The Lifeguard app’s core feature is a timer, which users set themselves before ingesting their drug of choice. When the timer expires, the user must click a button indicating they haven’t overdosed. If they don’t, the app automatically contacts emergency responders on the user’s behalf. 

Since March 2020, the app has saved 69 lives, founder and CEO Jeff Hardy told Canadian Affairs.  

But some experts question whether harm-reduction tools like Lifeguard really serve the needs of users.

‘Saving a life was pretty special’ 

Hardy is a recovering addict himself, now eight years sober. “I had lost everything. My daughter told me on her 16th birthday that she wouldn’t even come to my funeral,” he said. That was the last day Jeff had a drink. 

Shortly after that, he went to rehab and became close friends with Evan, another recovering addict. While on a work trip outside of the facility, Evan fatally overdosed on fentanyl. 

This experience inspired Jeff to create Lifeguard, which he designed while in rehab. The company is now proudly “powered by Evan.” 

On the first day of Lifeguard’s pilot program, the first drug user who was given access to the app ended up overdosing. Emergency services were called and the user’s life was saved, Hardy said. 

“The feeling that what had been built worked was a great feeling. Besides my kids being born, saving a life was pretty special.”

App uptake has varied across provinces

Lifeguard first introduced its app in 2019 as a pilot program run in partnership with BC’s Provincial Health Services Authority (PHSA) and regional health authorities. The app has now been fully adopted by the PHSA, which pays Lifeguard an annual license fee. Users of the app in British Columbia can in turn use the app for free. 

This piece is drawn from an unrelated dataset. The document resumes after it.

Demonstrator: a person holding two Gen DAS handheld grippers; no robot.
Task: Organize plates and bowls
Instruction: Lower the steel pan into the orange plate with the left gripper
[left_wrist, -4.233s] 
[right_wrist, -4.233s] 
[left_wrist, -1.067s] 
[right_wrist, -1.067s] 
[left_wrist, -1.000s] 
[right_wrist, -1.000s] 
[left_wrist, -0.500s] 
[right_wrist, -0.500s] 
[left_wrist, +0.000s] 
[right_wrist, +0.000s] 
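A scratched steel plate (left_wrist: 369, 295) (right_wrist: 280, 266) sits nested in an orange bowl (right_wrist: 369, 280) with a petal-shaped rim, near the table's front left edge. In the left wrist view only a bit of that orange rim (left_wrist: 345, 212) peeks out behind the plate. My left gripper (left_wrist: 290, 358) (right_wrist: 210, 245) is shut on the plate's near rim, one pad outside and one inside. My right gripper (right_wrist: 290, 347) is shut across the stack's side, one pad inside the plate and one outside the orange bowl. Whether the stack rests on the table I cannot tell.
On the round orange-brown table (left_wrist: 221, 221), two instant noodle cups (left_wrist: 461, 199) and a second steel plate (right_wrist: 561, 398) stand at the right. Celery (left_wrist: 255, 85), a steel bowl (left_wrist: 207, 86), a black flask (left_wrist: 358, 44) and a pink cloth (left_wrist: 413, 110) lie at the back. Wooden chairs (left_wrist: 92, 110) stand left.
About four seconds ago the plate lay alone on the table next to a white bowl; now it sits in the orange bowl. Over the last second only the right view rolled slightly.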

In other provinces, including Ontario, governments have resisted adopting the app and integrating it with emergency services because of a different “political outlook,” Hardy says. 

But in northwestern Ontario, a group of nonprofits came together to get funding to bring Lifeguard to their region. The app works within a geofenced region. 

Users elsewhere can still download Lifeguard and use its ancillary functions, like finding nearby addiction services. 

In 2021, the government of Alberta began rolling out an app called the Digital Overdose Response System, which is very similar to Lifeguard. 

‘This is all downstream medicine’

Some health experts question the effectiveness of Lifeguard, as well as other harm-reduction strategies for addiction. 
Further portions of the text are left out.